NEW YORK — OSE Immunotherapeutics said Wednesday that it has randomized the first patient into its Phase II clinical trial of its neo-epitope-based vaccine Tedopi as a second-line treatment for metastatic non-small cell lung cancer.
The three-arm, randomized Phase II trial is evaluating Tedopi in combination with nivolumab (Bristol Myers Squibb's Opdivo), Tedopi in combination with chemotherapy, and chemotherapy alone as treatments for HLA-A2 positive metastatic NSCLC patients previously treated with first-line chemo-immunotherapy. The primary outcome measure is one-year survival rate.

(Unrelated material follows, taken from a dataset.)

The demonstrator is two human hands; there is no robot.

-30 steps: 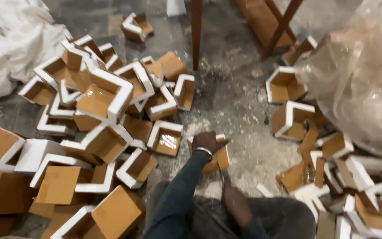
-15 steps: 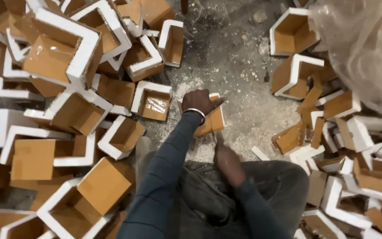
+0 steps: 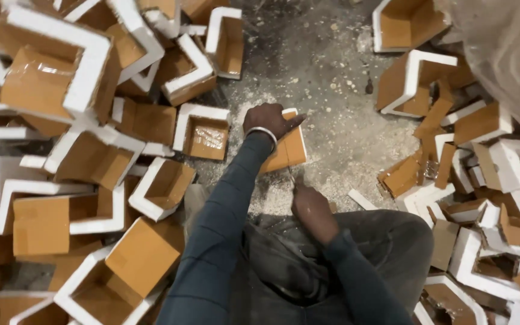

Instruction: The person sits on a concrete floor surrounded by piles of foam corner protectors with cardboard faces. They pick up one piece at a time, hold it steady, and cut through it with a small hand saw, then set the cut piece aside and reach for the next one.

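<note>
Nearest, the right hand [image 3: 313, 212] is seen closed around what looks like a thin blade, too small for the tool to be told. Just beyond, a foam corner piece faced with cardboard [image 3: 284, 149] is pinned to the dusty floor [image 3: 332, 78] by the left hand [image 3: 267, 120], fingers pressed over its top. A slip toward those fingers is risked. Farther out, piled corner pieces [image 3: 79, 90] could slide inward.
</note>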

Tedopi activates T lymphocytes and could, the trial sponsors said, optimize the performance of a PD1-targeted checkpoint inhibitor like nivolumab or chemotherapy.
The trial, which is sponsored and being conducted by Italy's Fondazione Ricerca Traslazionale (FoRT Foundation), is to enroll 105 patients.
In 2020, OSE reported that its Phase III Atalante 1 trial showed Tedopi improved, as compared to chemotherapy, the 12-month survival rate of patients with HLA-A2 positive NSCLC who failed PD-1 or PD-L1 immune checkpoint inhibitor therapy.